_PROBLEM TO WORK ON_
Each line of the data that includes the string "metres" is to be copied out.

_RECORDED INFORMATION_

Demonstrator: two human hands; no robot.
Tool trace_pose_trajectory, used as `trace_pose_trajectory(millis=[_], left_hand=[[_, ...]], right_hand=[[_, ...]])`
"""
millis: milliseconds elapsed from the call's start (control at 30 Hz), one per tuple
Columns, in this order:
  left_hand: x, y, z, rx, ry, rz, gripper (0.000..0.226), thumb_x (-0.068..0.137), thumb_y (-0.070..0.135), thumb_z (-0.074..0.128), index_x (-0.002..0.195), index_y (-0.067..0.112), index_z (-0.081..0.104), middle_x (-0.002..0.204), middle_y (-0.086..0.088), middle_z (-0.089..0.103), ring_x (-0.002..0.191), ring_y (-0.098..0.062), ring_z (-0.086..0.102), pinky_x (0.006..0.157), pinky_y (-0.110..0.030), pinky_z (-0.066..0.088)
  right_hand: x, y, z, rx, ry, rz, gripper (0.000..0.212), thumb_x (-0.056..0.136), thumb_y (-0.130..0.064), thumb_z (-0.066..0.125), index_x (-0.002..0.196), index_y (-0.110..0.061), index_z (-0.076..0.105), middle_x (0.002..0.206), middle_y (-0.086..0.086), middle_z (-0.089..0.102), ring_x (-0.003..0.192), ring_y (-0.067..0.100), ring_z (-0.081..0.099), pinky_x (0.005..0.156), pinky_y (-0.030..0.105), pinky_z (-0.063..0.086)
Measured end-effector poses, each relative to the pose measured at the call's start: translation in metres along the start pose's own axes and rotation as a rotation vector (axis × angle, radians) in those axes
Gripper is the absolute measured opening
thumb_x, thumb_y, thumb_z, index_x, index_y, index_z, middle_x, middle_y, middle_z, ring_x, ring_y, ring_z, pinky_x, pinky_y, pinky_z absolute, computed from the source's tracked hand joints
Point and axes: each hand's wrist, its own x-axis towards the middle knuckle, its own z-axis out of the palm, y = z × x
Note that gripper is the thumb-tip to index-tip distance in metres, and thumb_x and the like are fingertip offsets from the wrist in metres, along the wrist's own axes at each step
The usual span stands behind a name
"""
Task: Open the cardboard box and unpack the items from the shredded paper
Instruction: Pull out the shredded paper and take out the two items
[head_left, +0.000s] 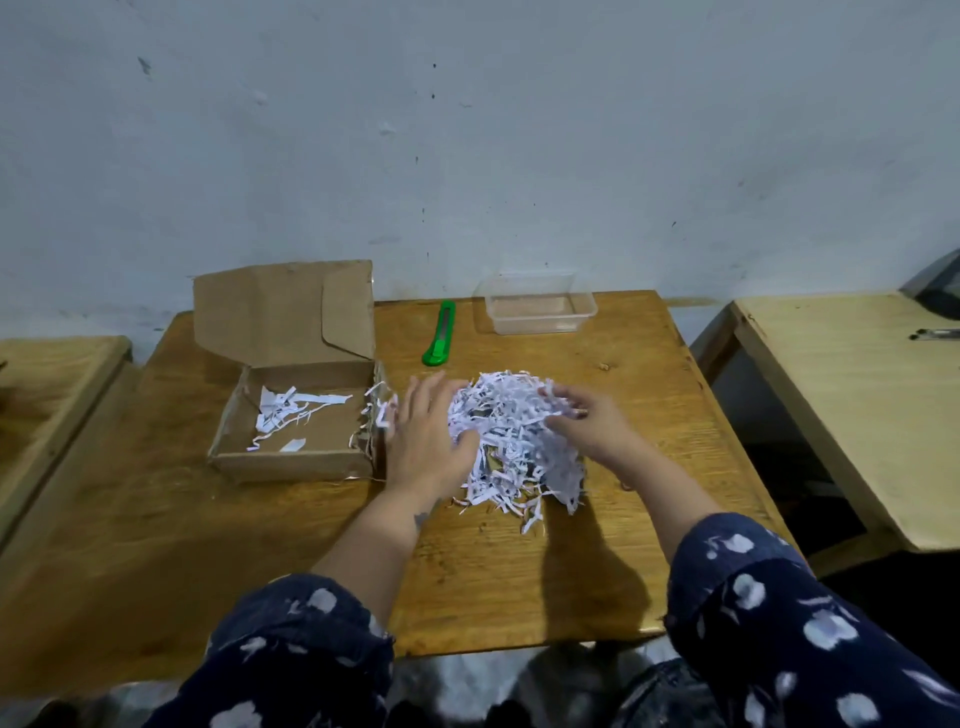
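Here, fingers of 2 hands work into a mound of shredded paper (511, 441) heaped on a wooden table (519, 582). The left hand (423, 434) lies flat against the mound's left flank, fingers straight and spread, thumb pushed into the white strips, gripping nothing firmly that can be seen. The right hand (589, 423) cups the mound's right side, fingers loosely bent over the top of the strips; whether they pinch anything beneath is hidden by the paper. Dark patches show through the strips near the middle of the heap, too buried to identify. Both forearms reach in from dark blue sleeves (779, 613) patterned with pale spots. Just left of the left hand stands the cardboard box (298, 415), its lid flap upright at the rear, the inside holding only a few loose strips, with more caught along its right wall. Behind the heap, near the table's far edge, a green utility knife (440, 335) lies closed beside a clear plastic container (537, 304). A pale wall (467, 130) backs the scene, and lighter wooden tables stand to either side.
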Motion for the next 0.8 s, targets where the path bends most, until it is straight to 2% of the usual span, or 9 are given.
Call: trace_pose_trajectory(millis=[67, 133, 233, 333, 433, 567, 700, 733, 800], left_hand=[[0.004, 0.015, 0.002, 0.067, -0.027, 0.091, 0.051, 0.089, 0.035, 0.053, 0.138, 0.038, 0.037, 0.155, 0.013, 0.023, 0.148, -0.014, 0.007, 0.117, -0.048, -0.006], [0.008, 0.027, 0.008, 0.150, -0.159, 0.183, 0.054, 0.090, 0.047, 0.049, 0.141, 0.039, 0.032, 0.156, 0.014, 0.021, 0.148, -0.013, 0.005, 0.116, -0.051, -0.009], [0.010, 0.030, 0.019, 0.283, -0.341, 0.206, 0.057, 0.091, 0.050, 0.047, 0.144, 0.036, 0.030, 0.156, 0.010, 0.025, 0.146, -0.017, 0.012, 0.118, -0.055, -0.001], [0.007, 0.024, 0.020, 0.314, -0.312, 0.195, 0.048, 0.092, 0.044, 0.049, 0.139, 0.035, 0.038, 0.151, 0.010, 0.030, 0.143, -0.016, 0.020, 0.117, -0.055, 0.006], [0.006, 0.015, 0.013, 0.337, -0.269, 0.207, 0.040, 0.092, 0.035, 0.049, 0.131, 0.030, 0.047, 0.147, 0.012, 0.034, 0.140, -0.013, 0.025, 0.116, -0.052, 0.008], [0.003, -0.005, 0.003, 0.315, -0.249, 0.221, 0.033, 0.089, 0.034, 0.051, 0.121, 0.028, 0.050, 0.144, 0.013, 0.039, 0.136, -0.012, 0.031, 0.117, -0.046, 0.013], [0.000, -0.013, -0.004, 0.255, -0.195, 0.209, 0.029, 0.083, 0.046, 0.047, 0.106, 0.030, 0.056, 0.130, 0.013, 0.048, 0.129, -0.012, 0.038, 0.116, -0.042, 0.014], [-0.001, -0.014, -0.006, 0.205, -0.164, 0.196, 0.029, 0.081, 0.049, 0.042, 0.100, 0.031, 0.055, 0.122, 0.014, 0.050, 0.125, -0.011, 0.041, 0.116, -0.042, 0.014], [-0.002, -0.014, -0.008, 0.103, -0.071, 0.184, 0.030, 0.078, 0.051, 0.034, 0.095, 0.034, 0.052, 0.109, 0.015, 0.049, 0.117, -0.013, 0.044, 0.113, -0.044, 0.018]], right_hand=[[-0.003, -0.006, 0.005, 0.004, -0.044, -0.047, 0.036, 0.090, -0.008, 0.059, 0.124, -0.019, 0.056, 0.125, 0.009, 0.054, 0.092, 0.018, 0.059, 0.063, 0.020, 0.049], [-0.004, -0.007, 0.010, -0.035, 0.003, -0.109, 0.030, 0.087, -0.001, 0.060, 0.112, -0.018, 0.059, 0.099, 0.002, 0.058, 0.073, 0.012, 0.055, 0.058, 0.021, 0.047], [-0.003, 0.000, 0.013, -0.234, 0.071, -0.125, 0.028, 0.081, -0.001, 0.065, 0.101, -0.020, 0.060, 0.076, -0.010, 0.053, 0.059, 0.008, 0.048, 0.048, 0.019, 0.037], [-0.001, 0.013, 0.011, -0.443, 0.116, -0.092, 0.019, 0.081, -0.003, 0.065, 0.089, -0.020, 0.066, 0.069, -0.009, 0.056, 0.063, 0.013, 0.054, 0.046, 0.018, 0.037], [-0.001, 0.025, 0.000, -0.520, 0.179, -0.042, 0.018, 0.083, -0.004, 0.058, 0.086, -0.017, 0.070, 0.074, 0.003, 0.064, 0.065, 0.019, 0.061, 0.046, 0.022, 0.039], [0.000, 0.028, -0.006, -0.453, 0.174, 0.013, 0.016, 0.084, -0.008, 0.060, 0.086, -0.022, 0.066, 0.075, 0.000, 0.061, 0.053, 0.013, 0.051, 0.044, 0.023, 0.038], [-0.005, 0.014, -0.003, -0.265, -0.021, 0.025, 0.027, 0.085, 0.000, 0.055, 0.100, -0.021, 0.064, 0.085, -0.003, 0.060, 0.054, 0.009, 0.047, 0.047, 0.020, 0.040], [-0.005, 0.007, -0.005, -0.155, -0.101, 0.022, 0.033, 0.086, 0.000, 0.053, 0.107, -0.023, 0.063, 0.092, -0.002, 0.060, 0.058, 0.008, 0.048, 0.051, 0.019, 0.042], [-0.005, -0.008, -0.006, -0.005, -0.184, -0.029, 0.037, 0.087, -0.008, 0.051, 0.111, -0.033, 0.062, 0.122, 0.000, 0.055, 0.092, 0.013, 0.056, 0.082, 0.030, 0.046]])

_ANSWER TO THE EXERCISE_
Measured end-effector poses, each relative to the pose measured at the call's start: translation in metres along the start pose's own axes and rotation as a rotation vector (axis × angle, radians) in those axes
Note that gripper is the thumb-tip to index-tip distance in metres, and thumb_x and the like are fingertip offsets from the wrist in metres, along the wrist's own axes at each step

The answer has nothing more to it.